On March 13, buried in The New York Times’ coverage of the US-Israel-Iran conflict was a headline that would have been easy to miss amid the din of war coverage: “As El Niño Simmers, Scientists Warn of Weather Extremes Starting in Late Summer.” Many readers may not even have noticed it, but that article noted that scientists at the Climate Prediction Center, a part of the National Oceanic and Atmospheric Administration, had raised their estimate for an El Niño event this summer from 60% to about 80%.
Admittedly, in this strange world of ours, that hardly seemed like an earth-shattering revelation. But if you had read the piece more closely, your alarm bells should instantly have gone off. Forecasters now predict that the coming El Niño—a warming of the Pacific Ocean that deeply affects global weather patterns—is likely to be as severe as the one in 2023-2024, which triggered severe flooding and prolonged heatwaves around the world. As the article noted, however, average world temperatures are now actually higher than they were at the height of that previous El Niño, thanks to global warming, and so it’s likely that we will face even more intense heatwaves and flooding this time around.

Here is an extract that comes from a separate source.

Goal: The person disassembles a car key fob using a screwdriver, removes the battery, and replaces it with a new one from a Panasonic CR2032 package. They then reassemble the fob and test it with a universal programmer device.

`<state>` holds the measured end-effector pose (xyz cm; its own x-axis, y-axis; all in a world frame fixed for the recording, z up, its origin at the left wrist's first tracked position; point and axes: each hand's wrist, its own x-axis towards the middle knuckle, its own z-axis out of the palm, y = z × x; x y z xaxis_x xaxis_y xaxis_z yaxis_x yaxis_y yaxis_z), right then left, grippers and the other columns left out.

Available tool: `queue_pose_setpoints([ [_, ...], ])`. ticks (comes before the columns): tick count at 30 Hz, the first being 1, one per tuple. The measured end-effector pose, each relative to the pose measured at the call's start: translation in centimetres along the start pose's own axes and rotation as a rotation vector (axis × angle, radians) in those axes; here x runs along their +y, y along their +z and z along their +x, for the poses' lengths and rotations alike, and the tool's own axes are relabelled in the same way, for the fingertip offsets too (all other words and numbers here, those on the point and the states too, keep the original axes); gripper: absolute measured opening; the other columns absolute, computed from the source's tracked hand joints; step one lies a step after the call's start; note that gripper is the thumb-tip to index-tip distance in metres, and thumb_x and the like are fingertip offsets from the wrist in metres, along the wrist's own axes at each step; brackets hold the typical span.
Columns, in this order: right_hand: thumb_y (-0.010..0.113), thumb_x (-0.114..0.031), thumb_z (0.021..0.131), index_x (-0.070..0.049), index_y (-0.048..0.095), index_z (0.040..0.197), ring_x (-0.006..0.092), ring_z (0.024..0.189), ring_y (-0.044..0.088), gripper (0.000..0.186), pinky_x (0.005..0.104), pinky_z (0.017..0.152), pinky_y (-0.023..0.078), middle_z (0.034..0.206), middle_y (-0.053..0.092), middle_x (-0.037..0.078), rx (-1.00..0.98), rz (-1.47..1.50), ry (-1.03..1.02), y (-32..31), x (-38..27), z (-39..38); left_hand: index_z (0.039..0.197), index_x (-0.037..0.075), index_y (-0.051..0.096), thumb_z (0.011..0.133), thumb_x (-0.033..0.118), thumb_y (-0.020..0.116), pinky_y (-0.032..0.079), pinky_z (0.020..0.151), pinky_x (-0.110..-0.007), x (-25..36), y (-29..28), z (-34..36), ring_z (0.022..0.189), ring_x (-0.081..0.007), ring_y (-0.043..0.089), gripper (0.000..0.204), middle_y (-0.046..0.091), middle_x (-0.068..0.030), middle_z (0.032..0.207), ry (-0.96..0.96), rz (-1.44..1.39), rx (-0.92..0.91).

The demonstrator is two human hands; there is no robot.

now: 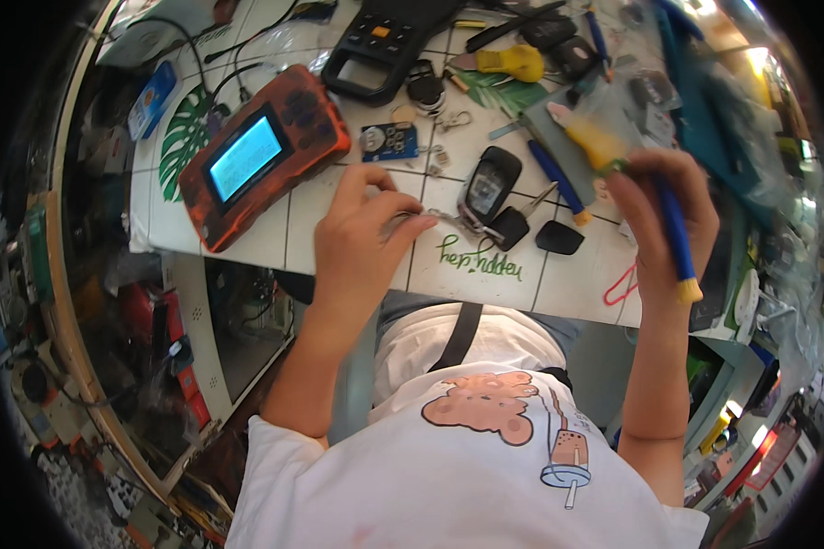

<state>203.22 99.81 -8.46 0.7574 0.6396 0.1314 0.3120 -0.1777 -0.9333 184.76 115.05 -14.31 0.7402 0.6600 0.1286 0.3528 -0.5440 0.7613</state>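
My right hand, slightly blurred, is closed round a blue-handled screwdriver whose yellow end points down towards me; its tip is hidden. My left hand is over the table's front edge with thumb and forefinger nearly together. They are beside the small metal chain of a key ring; whatever they pinch is too small to make out. A black remote fob lies by that ring, close to a black-headed key with its metal blade. Right of them is a loose black key shell.
An orange device with a lit screen stands left, a black handheld device behind it. A blue circuit board and another blue screwdriver lie on the white tiled table. Yellow-handled tools and fobs crowd the far right.
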Motion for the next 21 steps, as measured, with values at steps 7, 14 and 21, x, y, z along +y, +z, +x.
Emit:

Consider that news alarming enough. Unfortunately, the bad news didn’t end there. The Times article went on to report that, since early last year, the Trump administration has laid off thousands of Federal Emergency Management Agency (FEMA) workers, greatly diminishing the agency’s ability to respond to such impending weather disasters. And then there’s the dismal fact that Trump has overseen the dismantling of the US Agency for International Development, which once sent humanitarian aid to disaster-struck countries.
And, sadly enough, it only gets worse from there. After all, we know that the Trump administration is doing everything it can to boost the production of fossil fuels—the consumption of which is the main driver of global warming—even as it also works to impede global action to slow the warming process. On January 7, for example, the president announced that the United States would withdraw from the United Nations Framework Convention on Climate Change, the bedrock treaty upon which most international efforts to rein in that onrushing nightmare are based.
In other words, the rest of us will not only be deprived of emergency assistance during future climate disasters, but also lack timely information about oncoming hazardous weather patterns.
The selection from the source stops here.